Task:
Output the whole listing below exactly, omitting the images.

Data section:
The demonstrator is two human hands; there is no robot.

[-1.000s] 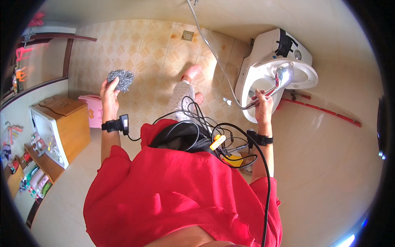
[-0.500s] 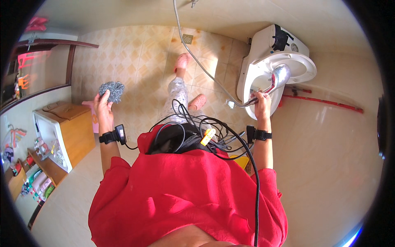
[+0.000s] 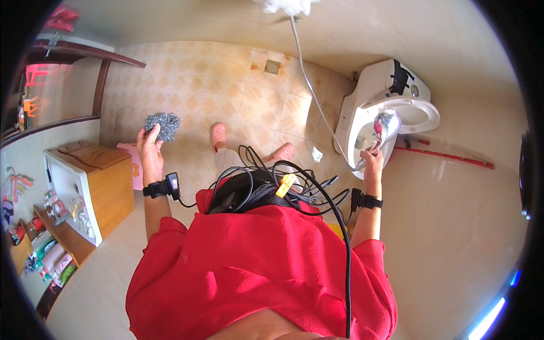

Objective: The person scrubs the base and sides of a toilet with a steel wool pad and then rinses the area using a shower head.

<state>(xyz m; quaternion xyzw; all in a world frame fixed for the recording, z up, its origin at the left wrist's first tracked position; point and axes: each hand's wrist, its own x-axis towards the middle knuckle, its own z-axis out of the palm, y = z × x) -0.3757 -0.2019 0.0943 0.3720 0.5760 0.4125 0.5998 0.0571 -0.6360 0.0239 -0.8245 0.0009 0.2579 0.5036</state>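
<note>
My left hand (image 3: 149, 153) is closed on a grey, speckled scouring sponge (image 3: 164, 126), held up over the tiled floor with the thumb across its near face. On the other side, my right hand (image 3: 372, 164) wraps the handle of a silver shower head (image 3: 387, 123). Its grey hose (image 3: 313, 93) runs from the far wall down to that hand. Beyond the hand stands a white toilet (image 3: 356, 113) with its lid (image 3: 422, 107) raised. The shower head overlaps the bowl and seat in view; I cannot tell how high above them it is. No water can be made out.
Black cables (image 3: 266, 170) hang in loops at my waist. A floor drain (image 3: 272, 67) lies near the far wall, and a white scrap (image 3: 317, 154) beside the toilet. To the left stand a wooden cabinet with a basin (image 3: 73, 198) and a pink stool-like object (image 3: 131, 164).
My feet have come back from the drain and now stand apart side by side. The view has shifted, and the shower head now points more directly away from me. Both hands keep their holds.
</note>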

Response for this exercise:
The demonstrator is two human hands; there is no robot.

[-1.000s] 
[-0.500s] 
[+0.000s] 

Objective: The person scrubs the base and sides of a toilet with a steel wool pad and then rinses the area using a shower head.

<state>(xyz m; quaternion xyzw; all in a world frame fixed for the recording, z up, its origin at the left wrist's first tracked position; point and axes: each hand's wrist, its own x-axis towards the middle knuckle, its own z-axis out of the palm, y = z × x) -0.3757 -0.2019 0.0943 0.3720 0.5760 0.4125 0.5998 0.0571 -0.6360 0.0239 -0.8245 0.0009 0.2579 0.5036</state>
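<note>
My left hand (image 3: 149, 153) is closed on a grey, speckled scouring sponge (image 3: 164, 126), held up over the tiled floor with the thumb across its near face. On the other side, my right hand (image 3: 372, 164) wraps the handle of a silver shower head (image 3: 387, 123). Its grey hose (image 3: 313, 93) runs from the far wall down to that hand. Beyond the hand stands a white toilet (image 3: 356, 113) with its lid (image 3: 422, 107) raised. The shower head overlaps the bowl and seat in view; I cannot tell how high above them it is. No water can be made out.
Black cables (image 3: 266, 170) hang in loops at my waist. A floor drain (image 3: 272, 67) lies near the far wall, and a white scrap (image 3: 317, 154) beside the toilet. To the left stand a wooden cabinet with a basin (image 3: 73, 198) and a pink stool-like object (image 3: 131, 164).
My feet have come back from the drain and now stand apart side by side. The view has shifted, and the shower head now points more directly away from me. Both hands keep their holds.
</note>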

No further response is needed.